Sauvigny Thomas, Göttsche Jennifer, Vettorazzi Eik, Westphal Manfred, Regelsberger Jan
Department of Neurosurgery, University Medical Center Hamburg-Eppendorf, Hamburg, Germany.
Department of Neurosurgery, University Medical Center Hamburg-Eppendorf, Hamburg, Germany.
World Neurosurg. 2016 Apr;88:519-525.e1. doi: 10.1016/j.wneu.2015.10.072. Epub 2015 Nov 5.
Decompressive craniectomy (DC) is an established part of the management of patients with increased intracranial pressure due to malignant middle cerebral artery (MCA) infarction or traumatic brain injury (TBI). The aim of this study was to determine prognostic radiologic parameters regarding the functional outcome of patients with increased intracranial pressure (ICP) undergoing DC. Special focus was put on the potential differences between malignant MCA infarction and TBI.

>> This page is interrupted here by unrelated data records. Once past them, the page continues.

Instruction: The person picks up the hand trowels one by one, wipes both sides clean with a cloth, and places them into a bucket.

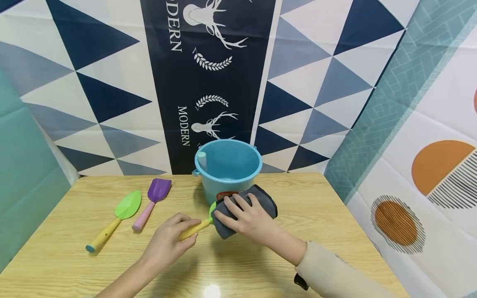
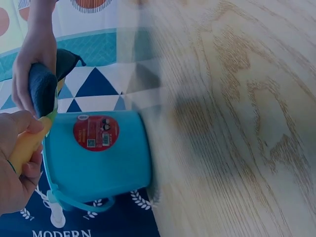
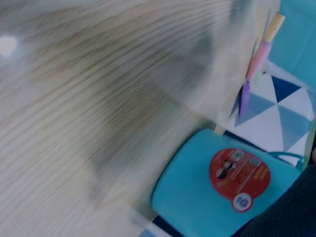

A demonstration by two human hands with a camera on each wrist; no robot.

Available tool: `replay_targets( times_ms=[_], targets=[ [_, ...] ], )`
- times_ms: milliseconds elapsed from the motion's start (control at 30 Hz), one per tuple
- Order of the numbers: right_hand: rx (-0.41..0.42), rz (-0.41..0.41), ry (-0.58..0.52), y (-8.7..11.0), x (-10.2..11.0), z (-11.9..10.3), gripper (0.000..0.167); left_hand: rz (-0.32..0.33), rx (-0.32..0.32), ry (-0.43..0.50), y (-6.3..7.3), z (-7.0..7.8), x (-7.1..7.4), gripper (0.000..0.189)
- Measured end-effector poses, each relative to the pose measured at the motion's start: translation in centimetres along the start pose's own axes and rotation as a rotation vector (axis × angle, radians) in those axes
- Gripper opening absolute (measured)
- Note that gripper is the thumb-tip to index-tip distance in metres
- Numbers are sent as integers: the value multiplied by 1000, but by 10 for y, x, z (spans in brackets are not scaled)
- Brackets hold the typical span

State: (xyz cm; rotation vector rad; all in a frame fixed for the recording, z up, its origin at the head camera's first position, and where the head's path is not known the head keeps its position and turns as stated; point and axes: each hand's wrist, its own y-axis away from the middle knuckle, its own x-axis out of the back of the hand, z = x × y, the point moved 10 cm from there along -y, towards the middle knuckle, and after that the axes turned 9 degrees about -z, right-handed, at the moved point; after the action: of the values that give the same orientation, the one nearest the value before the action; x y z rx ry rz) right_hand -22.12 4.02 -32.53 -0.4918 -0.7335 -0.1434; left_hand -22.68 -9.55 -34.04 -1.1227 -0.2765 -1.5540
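My left hand (image 1: 167, 240) grips the yellow handle (image 1: 194, 230) of a toy garden tool with a green neck. A dark grey cloth (image 1: 266, 203) with black edging covers most of the tool's head, so its shape is hidden. My right hand (image 1: 253, 222) holds the cloth around that head, fingers spread over the top. Both hands are in the air just in front of a blue bucket (image 1: 242, 182). In the left wrist view the cloth (image 2: 42, 89) folds over the tool's end, above the yellow handle (image 2: 28, 148).
On the wooden table (image 1: 298, 256), to the left, lie a green toy trowel (image 1: 128, 205) with a yellow handle and a purple toy shovel (image 1: 159, 189) with a pink handle. A pale blue rod (image 1: 202, 160) leans inside the bucket. Patterned cloth walls (image 1: 316, 82) enclose the table.
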Motion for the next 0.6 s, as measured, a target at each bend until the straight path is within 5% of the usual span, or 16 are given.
replay_targets(
  times_ms=[367, 600],
  targets=[
    [-101, -142, -54, 12, -18, 25, 47, 41, -33, 20, 8, -6, 6, 30],
    [-124, -84, -95, 6, -8, 27, 47, -43, 29, 31, 4, -11, 0, 29]
  ],
)
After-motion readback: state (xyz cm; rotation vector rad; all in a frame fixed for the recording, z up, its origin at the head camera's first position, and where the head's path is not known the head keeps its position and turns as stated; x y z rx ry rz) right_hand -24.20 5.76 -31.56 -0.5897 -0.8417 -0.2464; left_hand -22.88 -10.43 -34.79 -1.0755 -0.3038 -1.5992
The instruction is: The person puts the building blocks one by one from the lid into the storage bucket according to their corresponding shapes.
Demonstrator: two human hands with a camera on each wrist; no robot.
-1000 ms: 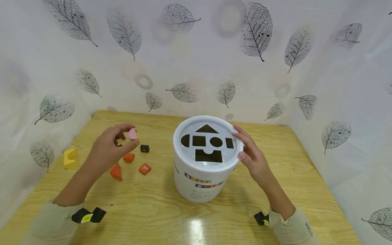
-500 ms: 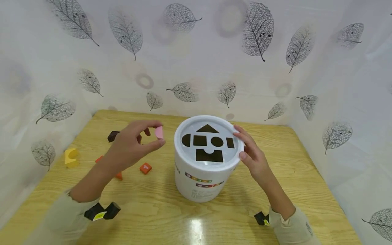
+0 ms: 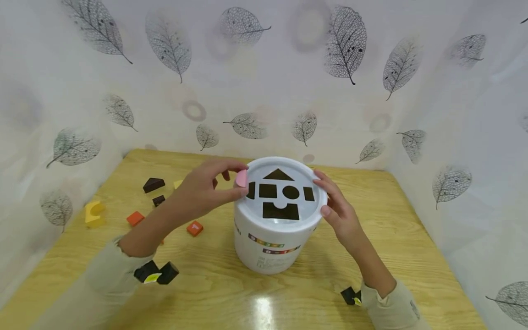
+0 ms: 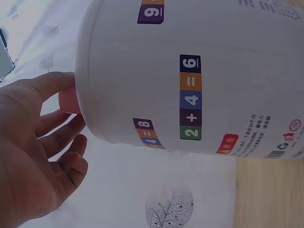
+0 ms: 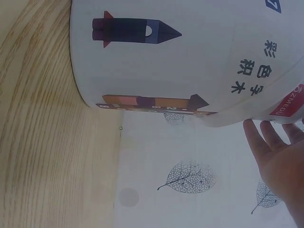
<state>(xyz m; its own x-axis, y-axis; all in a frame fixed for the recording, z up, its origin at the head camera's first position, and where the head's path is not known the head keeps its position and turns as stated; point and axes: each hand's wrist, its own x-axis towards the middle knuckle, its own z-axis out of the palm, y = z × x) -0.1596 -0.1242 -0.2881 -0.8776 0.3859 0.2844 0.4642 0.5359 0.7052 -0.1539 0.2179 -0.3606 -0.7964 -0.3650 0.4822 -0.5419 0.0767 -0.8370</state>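
Observation:
A pink half-round block (image 3: 241, 178) is pinched between the thumb and a finger of my left hand (image 3: 202, 185). It is at the left rim of a white bucket (image 3: 268, 250), right beside the half-round hole (image 3: 251, 190) in the lid (image 3: 305, 213). The lid also has triangular, square, round, rectangular and notched openings. In the left wrist view, the pink block (image 4: 70, 100) shows at the bucket's rim. My right hand (image 3: 344, 217) rests on the right side of the lid's rim, fingers on top and thumb at the edge.
To the left on the wooden table (image 3: 198, 284) lie a yellow notched block (image 3: 95, 214), a dark triangular block (image 3: 154, 184), a small dark block (image 3: 158, 200) and red-orange blocks, one (image 3: 195, 228) bearing a number. A leaf-print sheet (image 3: 264, 82) hangs behind.
My left hand has carried the pink block rightward from above the loose blocks to the bucket's left rim. My right hand and the bucket have stayed in place.

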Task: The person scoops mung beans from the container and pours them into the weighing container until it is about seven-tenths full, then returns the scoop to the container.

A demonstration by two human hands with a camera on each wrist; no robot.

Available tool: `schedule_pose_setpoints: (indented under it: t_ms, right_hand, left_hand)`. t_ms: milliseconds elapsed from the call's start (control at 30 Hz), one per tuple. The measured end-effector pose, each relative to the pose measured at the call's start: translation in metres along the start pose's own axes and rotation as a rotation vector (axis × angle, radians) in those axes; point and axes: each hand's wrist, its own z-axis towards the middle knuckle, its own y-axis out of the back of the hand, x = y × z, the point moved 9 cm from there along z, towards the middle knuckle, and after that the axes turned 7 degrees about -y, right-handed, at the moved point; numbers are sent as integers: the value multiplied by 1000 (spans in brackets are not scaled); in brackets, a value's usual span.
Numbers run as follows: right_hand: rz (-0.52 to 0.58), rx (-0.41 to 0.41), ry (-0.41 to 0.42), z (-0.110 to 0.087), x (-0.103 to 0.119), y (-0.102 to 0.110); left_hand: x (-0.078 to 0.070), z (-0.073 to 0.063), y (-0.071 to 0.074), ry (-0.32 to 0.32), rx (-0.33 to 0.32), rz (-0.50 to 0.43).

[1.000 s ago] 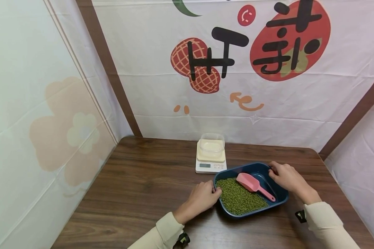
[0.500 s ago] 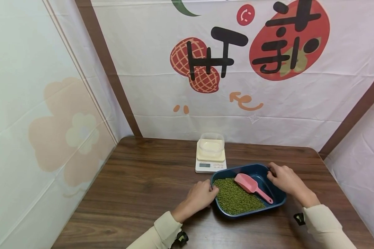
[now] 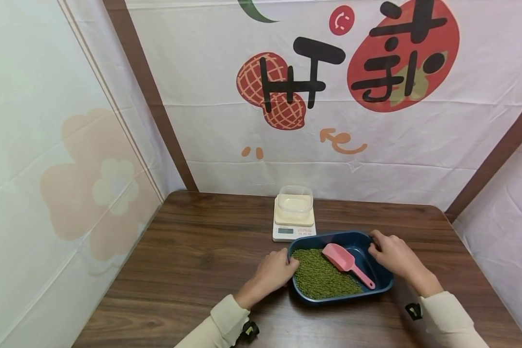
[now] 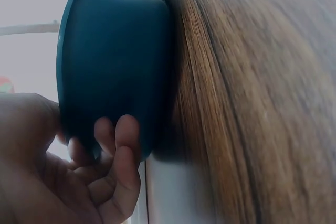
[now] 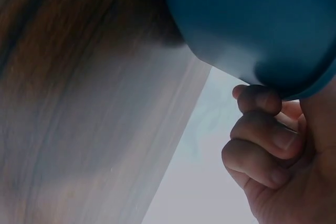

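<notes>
A blue rectangular basin (image 3: 317, 300) with rounded corners holds green mung beans (image 3: 324, 278), heaped toward its left side. On them lies a pink scoop (image 3: 341, 257), its handle pointing to the near right. My left hand (image 3: 273, 271) grips the basin's left rim, thumb over the edge. In the left wrist view its curled fingers (image 4: 125, 174) lie against the outer wall. At the far right corner, my right hand (image 3: 393, 253) pinches the rim. The right wrist view shows that hand's fingers (image 5: 260, 135) curled below the basin's edge.
Just behind the basin, a white kitchen scale (image 3: 285, 234) stands on the brown wooden table (image 3: 200, 270). It carries a clear plastic container (image 3: 295, 200). A printed white cloth (image 3: 226, 176) hangs behind the table's back edge.
Both hands have shifted the basin left and slightly nearer, and it has turned a little. The beans and scoop travelled with it; the scale stayed put.
</notes>
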Motion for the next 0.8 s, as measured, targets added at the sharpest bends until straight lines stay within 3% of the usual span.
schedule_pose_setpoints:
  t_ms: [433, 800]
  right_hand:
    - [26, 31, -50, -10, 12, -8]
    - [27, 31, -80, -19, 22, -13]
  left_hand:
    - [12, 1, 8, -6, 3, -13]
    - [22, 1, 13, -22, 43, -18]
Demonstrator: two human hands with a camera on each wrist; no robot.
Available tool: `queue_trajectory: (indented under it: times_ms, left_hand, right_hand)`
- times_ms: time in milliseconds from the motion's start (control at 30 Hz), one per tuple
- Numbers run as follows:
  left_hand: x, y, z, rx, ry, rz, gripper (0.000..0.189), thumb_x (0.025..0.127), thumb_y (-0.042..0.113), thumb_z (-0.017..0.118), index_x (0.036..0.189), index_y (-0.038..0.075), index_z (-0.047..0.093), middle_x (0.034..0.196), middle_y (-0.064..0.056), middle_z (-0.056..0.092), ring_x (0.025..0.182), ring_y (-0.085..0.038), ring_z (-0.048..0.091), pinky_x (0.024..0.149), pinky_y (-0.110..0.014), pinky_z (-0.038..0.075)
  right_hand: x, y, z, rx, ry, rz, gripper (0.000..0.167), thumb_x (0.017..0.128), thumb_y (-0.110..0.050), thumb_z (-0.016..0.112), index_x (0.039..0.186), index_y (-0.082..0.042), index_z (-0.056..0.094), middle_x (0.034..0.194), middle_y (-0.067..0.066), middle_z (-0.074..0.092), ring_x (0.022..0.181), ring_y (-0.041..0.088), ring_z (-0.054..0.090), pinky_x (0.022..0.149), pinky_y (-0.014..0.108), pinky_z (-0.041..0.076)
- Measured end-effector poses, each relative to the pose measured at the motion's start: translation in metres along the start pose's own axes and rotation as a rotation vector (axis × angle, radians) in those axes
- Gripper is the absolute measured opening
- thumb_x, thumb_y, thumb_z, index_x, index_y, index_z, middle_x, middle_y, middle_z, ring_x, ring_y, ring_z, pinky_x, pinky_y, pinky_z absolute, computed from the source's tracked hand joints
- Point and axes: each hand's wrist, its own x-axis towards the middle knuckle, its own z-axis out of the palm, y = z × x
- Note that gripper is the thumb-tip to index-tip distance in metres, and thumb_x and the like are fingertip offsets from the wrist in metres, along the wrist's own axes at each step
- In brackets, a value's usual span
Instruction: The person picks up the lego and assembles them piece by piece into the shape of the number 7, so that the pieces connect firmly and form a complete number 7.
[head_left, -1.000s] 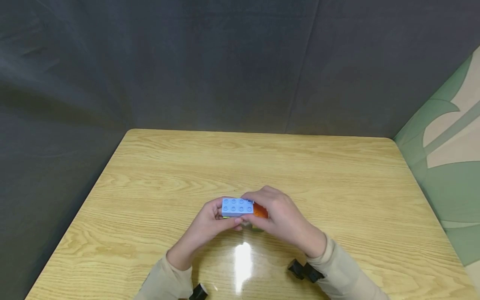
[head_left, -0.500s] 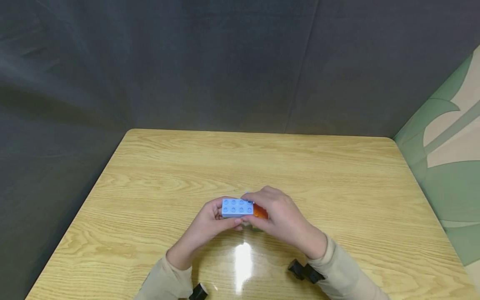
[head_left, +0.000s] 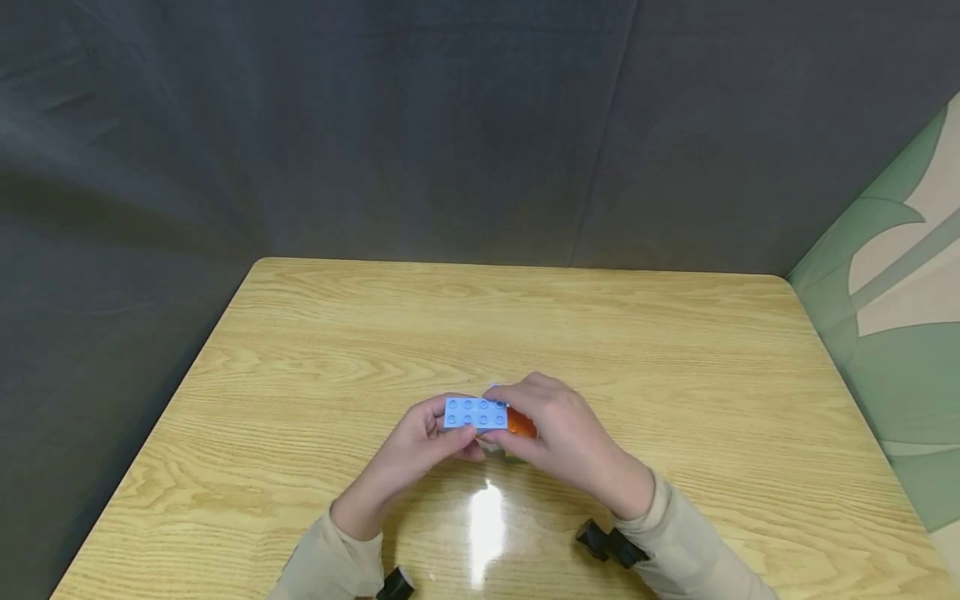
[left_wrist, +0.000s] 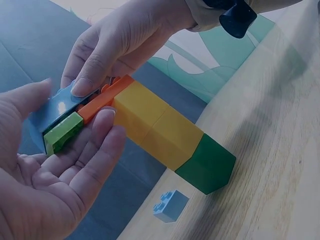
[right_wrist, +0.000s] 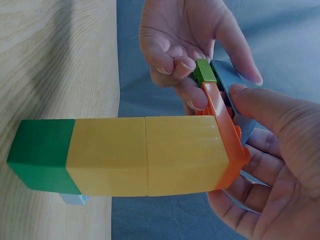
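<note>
A blue brick [head_left: 476,414] with studs on top sits uppermost on a brick tower, over an orange piece [right_wrist: 223,122] and a lime green piece [left_wrist: 62,132]. Below these come two yellow bricks [left_wrist: 145,112] and a dark green brick [left_wrist: 207,164] at the foot, which stands on or close above the table. My right hand [head_left: 562,425] pinches the blue brick's right end between thumb and fingers. At its left end, my left hand [head_left: 416,442] holds the blue brick, thumb on the near side and fingers curled beneath the lime piece.
A small light blue brick [left_wrist: 171,205] lies on the wooden table [head_left: 337,333] beside the tower. Dark cloth [head_left: 420,133] hangs behind and left of the table; a green and beige patterned surface [head_left: 900,383] borders the right side.
My left thumb has shifted slightly up along the near side of the blue brick. The lime edge below it has gone out of sight in the head view. My right hand stays in place.
</note>
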Motion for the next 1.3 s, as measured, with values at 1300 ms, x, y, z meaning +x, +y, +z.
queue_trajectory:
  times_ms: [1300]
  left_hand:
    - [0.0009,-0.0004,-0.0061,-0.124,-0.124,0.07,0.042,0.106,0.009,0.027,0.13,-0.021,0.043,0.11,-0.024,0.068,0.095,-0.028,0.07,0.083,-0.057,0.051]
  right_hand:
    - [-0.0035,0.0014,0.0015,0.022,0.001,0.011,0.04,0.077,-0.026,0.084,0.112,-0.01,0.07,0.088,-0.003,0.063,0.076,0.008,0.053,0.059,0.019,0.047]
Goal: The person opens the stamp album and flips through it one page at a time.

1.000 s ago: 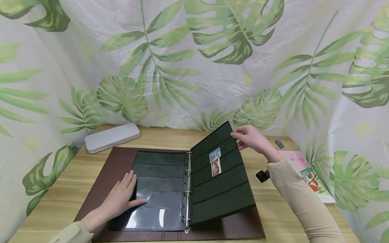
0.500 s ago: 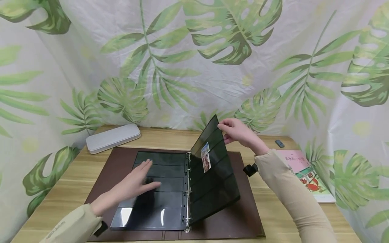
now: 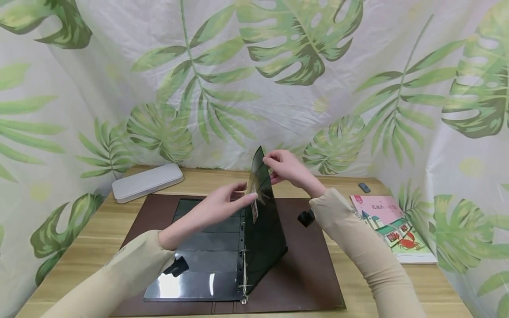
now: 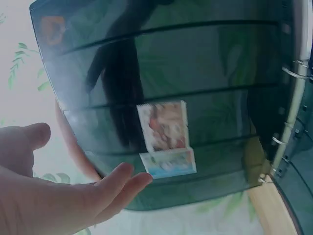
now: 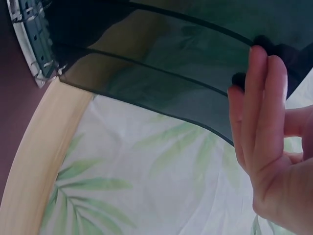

A total of 113 patients were analyzed for their clinical course where preoperative and postoperative radiologic features in computed tomography (CT) scans were correlated to the clinical outcome assessed by the Glasgow Outcome Scale. The difference between presurgical and postsurgical midline shift (ΔMLS) and the ratio between the diameter of the affected and contralateral hemisphere (HDratio) in presurgical and postsurgical CT scans were calculated.
ΔMLS (MCA infarction group) and postsurgical HDratio (TBI group) were found to be highly correlating with the clinical outcome on Spearman-correlation testing and underwent further analysis using a binary logistic regression model to evaluate their prognostic value on the outcome, which showed the predictive power of ΔMLS in malignant MCA infarction patients (odds ratio [OR] 0.715; confidence interval [CI] 0.551-0.865). Postsurgical HDratio correlated significantly (OR 0.620; CI 0.384-0.901) with the outcome in the TBI group.
ΔMLS is an objectifiable parameter, predicting outcome in malignant MCA infarction. In contrast, ΔMLS was of no predictive value in TBI patients. Here postsurgical HDratio serves as a strong predictor of clinical outcome. We recommend applying postsurgical HDratio to TBI patients in order to estimate their clinical outcome and adjust treatment.
去骨瓣减压术(DC)是治疗因恶性大脑中动脉(MCA)梗死或创伤性脑损伤(TBI)导致颅内压升高患者的既定治疗方法。本研究的目的是确定接受DC治疗的颅内压升高(ICP)患者功能预后的预后影像学参数。特别关注恶性MCA梗死和TBI之间的潜在差异。
共分析了113例患者的临床病程,将计算机断层扫描(CT)术前和术后的影像学特征与格拉斯哥预后量表评估的临床结局相关联。计算术前和术后CT扫描中术前与术后中线移位(ΔMLS)的差异以及患侧与对侧半球直径之比(HDratio)。
在Spearman相关性检验中发现,ΔMLS(MCA梗死组)和术后HDratio(TBI组)与临床结局高度相关,并使用二元逻辑回归模型进行进一步分析,以评估它们对结局的预后价值,结果显示ΔMLS对恶性MCA梗死患者具有预测能力(比值比[OR]0.715;置信区间[CI]0.551 - 0.865)。术后HDratio与TBI组的结局显著相关(OR 0.620;CI 0.384 - 0.901)。
ΔMLS是一个可客观化的参数,可预测恶性MCA梗死的结局。相比之下,ΔMLS对TBI患者无预测价值。在此,术后HDratio是临床结局的有力预测指标。我们建议将术后HDratio应用于TBI患者,以评估其临床结局并调整治疗。